--- Exercise directions ---
Only the lines from the one containing "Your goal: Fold" through the end of the material are to be echoed, each exactly as it appears.

--- Data below ---
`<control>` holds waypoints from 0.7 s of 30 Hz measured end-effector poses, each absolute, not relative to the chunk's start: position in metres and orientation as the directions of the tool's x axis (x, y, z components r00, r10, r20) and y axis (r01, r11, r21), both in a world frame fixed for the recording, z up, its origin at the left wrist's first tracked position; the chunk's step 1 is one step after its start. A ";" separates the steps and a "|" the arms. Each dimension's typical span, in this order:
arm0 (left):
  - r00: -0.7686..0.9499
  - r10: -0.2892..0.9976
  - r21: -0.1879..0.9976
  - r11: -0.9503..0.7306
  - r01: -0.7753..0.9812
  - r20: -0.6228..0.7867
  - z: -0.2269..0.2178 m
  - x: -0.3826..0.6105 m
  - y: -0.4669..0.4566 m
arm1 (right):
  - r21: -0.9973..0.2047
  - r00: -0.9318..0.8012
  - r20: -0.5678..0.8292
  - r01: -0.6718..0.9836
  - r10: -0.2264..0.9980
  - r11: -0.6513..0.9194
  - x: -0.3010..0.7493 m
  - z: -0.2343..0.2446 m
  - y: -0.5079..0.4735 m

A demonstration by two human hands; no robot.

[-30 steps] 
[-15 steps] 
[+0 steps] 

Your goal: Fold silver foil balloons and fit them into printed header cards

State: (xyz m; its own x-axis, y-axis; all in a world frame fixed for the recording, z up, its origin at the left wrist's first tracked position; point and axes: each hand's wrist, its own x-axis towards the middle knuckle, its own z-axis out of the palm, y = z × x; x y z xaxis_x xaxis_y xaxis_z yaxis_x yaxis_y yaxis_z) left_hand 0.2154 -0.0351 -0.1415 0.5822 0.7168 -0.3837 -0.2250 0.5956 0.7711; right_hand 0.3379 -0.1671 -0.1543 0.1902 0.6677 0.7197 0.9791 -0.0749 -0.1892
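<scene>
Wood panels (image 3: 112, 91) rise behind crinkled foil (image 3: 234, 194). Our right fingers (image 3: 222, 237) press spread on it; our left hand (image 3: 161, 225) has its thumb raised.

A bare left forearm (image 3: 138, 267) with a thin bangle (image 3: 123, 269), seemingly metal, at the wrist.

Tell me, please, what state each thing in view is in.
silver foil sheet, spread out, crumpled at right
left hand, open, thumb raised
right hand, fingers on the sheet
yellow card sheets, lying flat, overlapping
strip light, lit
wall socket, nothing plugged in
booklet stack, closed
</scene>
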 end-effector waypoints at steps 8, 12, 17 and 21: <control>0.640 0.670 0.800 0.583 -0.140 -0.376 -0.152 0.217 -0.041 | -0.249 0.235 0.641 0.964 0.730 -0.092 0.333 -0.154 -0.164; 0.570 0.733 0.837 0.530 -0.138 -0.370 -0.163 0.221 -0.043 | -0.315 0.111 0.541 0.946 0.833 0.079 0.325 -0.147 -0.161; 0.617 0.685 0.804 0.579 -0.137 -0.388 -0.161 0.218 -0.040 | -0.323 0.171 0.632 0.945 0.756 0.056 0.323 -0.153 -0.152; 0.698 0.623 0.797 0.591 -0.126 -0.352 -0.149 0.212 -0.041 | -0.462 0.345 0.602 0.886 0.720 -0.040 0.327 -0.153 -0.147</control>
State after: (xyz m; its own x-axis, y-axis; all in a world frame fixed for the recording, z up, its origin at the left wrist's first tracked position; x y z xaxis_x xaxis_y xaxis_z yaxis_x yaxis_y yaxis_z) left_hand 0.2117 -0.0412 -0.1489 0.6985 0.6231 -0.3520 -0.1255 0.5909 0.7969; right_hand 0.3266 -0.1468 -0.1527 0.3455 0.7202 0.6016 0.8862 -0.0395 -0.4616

--- Written answer ---
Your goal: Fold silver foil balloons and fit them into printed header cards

State: (xyz m; its own x-axis, y-axis; all in a world frame fixed for the recording, z up, its origin at the left wrist's first tracked position; point and axes: each hand's wrist, its own x-axis towards the middle knuckle, its own z-axis out of the palm, y = z × x; x y z xaxis_x xaxis_y xaxis_z yaxis_x yaxis_y yaxis_z) left_hand 0.2154 -0.0351 -0.1415 0.5822 0.7168 -0.3837 -0.2250 0.5956 0.7711; right_hand 0.3379 -0.1671 -0.1543 0.1902 0.6677 0.7197 0.9791 -0.0749 -0.1892
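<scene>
Wood panels (image 3: 112, 91) rise behind crinkled foil (image 3: 234, 194). Our right fingers (image 3: 222, 237) press spread on it; our left hand (image 3: 161, 225) has its thumb raised.

A bare left forearm (image 3: 138, 267) with a thin bangle (image 3: 123, 269), seemingly metal, at the wrist.

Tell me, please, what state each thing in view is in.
silver foil sheet, spread out, crumpled at right
left hand, open, thumb raised
right hand, fingers on the sheet
yellow card sheets, lying flat, overlapping
strip light, lit
wall socket, nothing plugged in
booklet stack, closed
</scene>
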 end-effector waypoints at steps 8, 12, 17 and 21: <control>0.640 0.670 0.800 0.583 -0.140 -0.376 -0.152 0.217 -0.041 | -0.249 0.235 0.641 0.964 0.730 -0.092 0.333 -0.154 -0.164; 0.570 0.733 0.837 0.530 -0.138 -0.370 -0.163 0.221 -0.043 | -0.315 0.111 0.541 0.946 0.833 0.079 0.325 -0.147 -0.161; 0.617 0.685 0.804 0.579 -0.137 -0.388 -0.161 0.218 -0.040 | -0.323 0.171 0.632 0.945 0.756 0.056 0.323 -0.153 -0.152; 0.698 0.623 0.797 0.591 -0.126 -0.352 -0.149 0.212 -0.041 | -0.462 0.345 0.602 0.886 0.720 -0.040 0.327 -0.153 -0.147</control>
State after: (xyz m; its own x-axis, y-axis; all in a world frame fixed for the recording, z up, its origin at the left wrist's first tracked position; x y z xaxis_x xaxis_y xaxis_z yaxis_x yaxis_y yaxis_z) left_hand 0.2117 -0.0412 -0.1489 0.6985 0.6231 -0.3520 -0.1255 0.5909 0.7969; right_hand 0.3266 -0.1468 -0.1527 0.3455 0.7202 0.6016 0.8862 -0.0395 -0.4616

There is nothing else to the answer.